▶ [YOUR TASK]:
Write out the data below exactly, beginning with the first line and ending once the line that has "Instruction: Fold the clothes" is written.

Saved data entries
▬▬▬
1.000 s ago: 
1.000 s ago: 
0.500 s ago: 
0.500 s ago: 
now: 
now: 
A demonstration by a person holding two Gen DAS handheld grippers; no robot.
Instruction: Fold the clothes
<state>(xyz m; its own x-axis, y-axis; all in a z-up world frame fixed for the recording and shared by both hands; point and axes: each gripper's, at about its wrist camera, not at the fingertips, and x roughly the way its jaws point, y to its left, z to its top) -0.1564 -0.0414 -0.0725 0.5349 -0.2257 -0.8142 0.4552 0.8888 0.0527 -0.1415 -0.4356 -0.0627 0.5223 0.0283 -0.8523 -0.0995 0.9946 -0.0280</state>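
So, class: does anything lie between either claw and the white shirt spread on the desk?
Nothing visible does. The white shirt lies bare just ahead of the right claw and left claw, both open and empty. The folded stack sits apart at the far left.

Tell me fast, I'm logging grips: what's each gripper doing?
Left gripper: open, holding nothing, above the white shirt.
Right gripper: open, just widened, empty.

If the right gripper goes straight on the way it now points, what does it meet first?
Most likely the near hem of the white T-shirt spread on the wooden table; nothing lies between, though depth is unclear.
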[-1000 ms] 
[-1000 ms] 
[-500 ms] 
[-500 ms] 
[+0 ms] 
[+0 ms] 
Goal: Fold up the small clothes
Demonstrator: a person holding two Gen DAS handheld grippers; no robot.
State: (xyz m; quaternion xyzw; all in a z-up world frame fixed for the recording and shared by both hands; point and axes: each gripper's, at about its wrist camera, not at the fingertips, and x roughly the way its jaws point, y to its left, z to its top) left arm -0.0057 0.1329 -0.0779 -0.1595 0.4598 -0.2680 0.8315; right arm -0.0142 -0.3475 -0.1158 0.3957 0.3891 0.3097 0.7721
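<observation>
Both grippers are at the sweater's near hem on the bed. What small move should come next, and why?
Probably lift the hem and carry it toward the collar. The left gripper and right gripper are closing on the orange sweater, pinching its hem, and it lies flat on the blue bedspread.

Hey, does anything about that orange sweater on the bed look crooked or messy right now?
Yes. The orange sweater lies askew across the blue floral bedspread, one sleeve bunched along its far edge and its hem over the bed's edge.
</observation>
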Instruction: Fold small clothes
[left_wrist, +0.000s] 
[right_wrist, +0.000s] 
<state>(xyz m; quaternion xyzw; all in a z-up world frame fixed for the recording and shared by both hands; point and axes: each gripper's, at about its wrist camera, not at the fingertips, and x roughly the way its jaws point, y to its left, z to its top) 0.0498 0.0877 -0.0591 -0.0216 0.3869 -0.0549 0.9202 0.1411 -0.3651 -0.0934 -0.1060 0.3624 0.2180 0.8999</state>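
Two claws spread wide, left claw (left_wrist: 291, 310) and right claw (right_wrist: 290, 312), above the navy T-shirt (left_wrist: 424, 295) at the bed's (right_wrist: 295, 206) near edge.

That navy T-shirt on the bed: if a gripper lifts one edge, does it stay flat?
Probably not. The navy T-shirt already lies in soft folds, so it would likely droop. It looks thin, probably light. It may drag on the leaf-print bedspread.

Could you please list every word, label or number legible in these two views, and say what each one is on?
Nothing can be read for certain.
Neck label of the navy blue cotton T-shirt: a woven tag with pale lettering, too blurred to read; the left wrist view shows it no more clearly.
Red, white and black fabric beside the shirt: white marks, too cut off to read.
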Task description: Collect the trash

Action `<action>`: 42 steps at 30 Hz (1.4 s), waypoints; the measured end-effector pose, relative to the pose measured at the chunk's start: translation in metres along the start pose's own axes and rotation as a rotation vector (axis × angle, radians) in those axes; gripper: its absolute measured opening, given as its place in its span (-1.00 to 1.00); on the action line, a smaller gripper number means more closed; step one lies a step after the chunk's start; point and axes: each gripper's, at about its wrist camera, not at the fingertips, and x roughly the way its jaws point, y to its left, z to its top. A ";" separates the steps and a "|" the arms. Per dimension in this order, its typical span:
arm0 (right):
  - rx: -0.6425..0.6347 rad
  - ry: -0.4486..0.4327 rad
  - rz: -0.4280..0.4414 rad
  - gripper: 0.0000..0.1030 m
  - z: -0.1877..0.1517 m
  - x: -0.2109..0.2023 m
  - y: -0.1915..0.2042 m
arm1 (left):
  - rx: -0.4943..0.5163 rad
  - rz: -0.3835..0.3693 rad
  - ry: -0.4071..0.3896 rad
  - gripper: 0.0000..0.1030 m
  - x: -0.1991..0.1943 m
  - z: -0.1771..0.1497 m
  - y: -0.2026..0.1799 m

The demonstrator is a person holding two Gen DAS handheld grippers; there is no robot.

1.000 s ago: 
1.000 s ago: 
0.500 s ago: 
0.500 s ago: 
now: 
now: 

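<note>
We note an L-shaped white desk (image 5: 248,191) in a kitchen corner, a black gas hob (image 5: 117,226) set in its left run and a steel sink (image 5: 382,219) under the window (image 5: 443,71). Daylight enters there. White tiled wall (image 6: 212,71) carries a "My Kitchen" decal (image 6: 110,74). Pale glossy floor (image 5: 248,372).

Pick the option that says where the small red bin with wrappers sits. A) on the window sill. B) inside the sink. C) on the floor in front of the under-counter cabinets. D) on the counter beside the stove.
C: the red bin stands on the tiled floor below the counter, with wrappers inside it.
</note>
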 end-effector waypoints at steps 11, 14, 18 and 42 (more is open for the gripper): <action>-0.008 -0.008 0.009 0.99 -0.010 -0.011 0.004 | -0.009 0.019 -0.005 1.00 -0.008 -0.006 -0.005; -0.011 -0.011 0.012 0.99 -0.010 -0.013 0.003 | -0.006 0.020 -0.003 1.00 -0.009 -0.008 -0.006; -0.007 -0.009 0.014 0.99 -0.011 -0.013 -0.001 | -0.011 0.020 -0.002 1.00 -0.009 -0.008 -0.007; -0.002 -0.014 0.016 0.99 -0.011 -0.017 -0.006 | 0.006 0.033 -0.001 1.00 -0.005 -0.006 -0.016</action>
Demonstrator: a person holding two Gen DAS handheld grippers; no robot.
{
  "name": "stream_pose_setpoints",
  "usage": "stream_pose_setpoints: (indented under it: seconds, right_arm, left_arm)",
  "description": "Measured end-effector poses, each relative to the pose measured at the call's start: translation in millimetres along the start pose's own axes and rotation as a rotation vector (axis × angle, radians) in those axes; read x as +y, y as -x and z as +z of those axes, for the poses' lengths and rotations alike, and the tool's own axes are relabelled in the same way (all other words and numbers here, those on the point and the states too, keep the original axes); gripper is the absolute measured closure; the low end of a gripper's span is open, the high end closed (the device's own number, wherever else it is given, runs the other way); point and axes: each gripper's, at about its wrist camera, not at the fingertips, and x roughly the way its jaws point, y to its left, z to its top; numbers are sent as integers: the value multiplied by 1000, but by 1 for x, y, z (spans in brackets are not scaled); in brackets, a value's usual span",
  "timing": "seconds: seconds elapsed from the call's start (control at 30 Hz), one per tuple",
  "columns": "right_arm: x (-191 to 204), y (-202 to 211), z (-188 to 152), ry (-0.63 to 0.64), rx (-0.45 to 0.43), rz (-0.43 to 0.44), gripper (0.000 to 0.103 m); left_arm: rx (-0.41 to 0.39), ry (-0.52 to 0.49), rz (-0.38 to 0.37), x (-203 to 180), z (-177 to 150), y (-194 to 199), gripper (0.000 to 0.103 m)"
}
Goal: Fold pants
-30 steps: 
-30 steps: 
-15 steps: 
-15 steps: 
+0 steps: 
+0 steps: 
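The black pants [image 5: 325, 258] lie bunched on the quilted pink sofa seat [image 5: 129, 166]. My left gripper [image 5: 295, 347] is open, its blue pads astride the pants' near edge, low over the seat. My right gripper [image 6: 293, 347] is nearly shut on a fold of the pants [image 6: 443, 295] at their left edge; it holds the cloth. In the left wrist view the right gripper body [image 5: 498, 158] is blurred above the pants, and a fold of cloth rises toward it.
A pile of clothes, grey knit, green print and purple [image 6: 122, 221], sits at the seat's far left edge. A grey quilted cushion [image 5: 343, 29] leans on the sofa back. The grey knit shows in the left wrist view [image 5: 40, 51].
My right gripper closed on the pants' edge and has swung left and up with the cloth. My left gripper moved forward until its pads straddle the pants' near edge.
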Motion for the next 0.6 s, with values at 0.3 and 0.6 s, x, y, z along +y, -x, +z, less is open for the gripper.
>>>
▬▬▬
▶ [PROBLEM SOLUTION]:
1.000 s ago: 
1.000 s ago: 
0.500 s ago: 
0.500 s ago: 
now: 
now: 
A demonstration by a person holding two Gen DAS handheld grippers; no robot.
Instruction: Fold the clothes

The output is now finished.